→ **WHAT THIS TASK INVOLVES**:
In the data below, the answer is the run of lines from the line containing "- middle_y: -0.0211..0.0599" through the line containing "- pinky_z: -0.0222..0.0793", both included; print it exactly and nothing else.
=== DATA EXTRACT ===
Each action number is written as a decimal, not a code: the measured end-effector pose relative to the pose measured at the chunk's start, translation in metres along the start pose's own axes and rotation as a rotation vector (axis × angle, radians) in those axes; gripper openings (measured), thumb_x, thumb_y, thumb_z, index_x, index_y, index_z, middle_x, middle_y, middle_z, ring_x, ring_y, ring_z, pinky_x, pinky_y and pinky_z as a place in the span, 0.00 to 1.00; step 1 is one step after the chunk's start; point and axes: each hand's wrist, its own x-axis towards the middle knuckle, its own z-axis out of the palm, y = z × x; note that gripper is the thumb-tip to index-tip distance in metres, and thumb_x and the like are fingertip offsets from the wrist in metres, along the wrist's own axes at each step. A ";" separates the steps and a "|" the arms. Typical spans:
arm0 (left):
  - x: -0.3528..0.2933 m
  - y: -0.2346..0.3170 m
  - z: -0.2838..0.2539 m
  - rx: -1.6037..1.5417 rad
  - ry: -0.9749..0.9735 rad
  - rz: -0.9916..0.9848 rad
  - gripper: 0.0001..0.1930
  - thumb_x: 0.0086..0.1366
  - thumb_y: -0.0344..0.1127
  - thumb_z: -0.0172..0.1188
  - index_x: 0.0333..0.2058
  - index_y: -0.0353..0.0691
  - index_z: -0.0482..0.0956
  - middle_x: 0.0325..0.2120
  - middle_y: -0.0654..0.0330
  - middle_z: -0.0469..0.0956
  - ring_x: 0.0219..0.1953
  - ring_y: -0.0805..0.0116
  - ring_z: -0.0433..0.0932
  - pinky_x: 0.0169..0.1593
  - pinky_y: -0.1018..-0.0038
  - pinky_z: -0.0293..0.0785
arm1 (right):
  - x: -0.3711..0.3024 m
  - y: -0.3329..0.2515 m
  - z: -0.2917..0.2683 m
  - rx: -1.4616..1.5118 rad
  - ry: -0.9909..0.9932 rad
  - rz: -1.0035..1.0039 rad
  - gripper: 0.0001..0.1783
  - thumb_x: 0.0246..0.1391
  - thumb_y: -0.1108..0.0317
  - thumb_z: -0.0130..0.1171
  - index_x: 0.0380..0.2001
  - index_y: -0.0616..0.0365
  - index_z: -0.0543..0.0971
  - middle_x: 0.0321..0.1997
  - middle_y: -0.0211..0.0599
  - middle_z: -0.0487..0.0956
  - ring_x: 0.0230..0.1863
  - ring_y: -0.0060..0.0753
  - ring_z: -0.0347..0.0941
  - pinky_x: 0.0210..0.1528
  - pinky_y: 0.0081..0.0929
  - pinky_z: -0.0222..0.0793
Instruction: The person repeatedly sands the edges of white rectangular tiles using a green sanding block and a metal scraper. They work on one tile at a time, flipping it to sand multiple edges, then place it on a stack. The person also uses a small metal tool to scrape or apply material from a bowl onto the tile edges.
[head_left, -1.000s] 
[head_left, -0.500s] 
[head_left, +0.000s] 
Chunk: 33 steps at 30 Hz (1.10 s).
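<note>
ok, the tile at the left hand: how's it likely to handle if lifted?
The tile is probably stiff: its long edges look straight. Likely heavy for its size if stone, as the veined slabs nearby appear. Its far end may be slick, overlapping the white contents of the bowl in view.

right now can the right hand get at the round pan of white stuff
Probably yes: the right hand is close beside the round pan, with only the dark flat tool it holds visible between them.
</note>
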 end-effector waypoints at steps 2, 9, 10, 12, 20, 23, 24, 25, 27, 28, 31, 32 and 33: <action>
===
→ **COMPLETED TASK**:
  - middle_y: -0.0211..0.0599
  - middle_z: -0.0487..0.0956
  - ring_x: 0.0230..0.1863
  - ring_y: -0.0060..0.0753
  - ring_z: -0.0347..0.0941
  - pinky_x: 0.0210..0.1528
  - pinky_y: 0.0081..0.0929
  - pinky_z: -0.0222..0.0793

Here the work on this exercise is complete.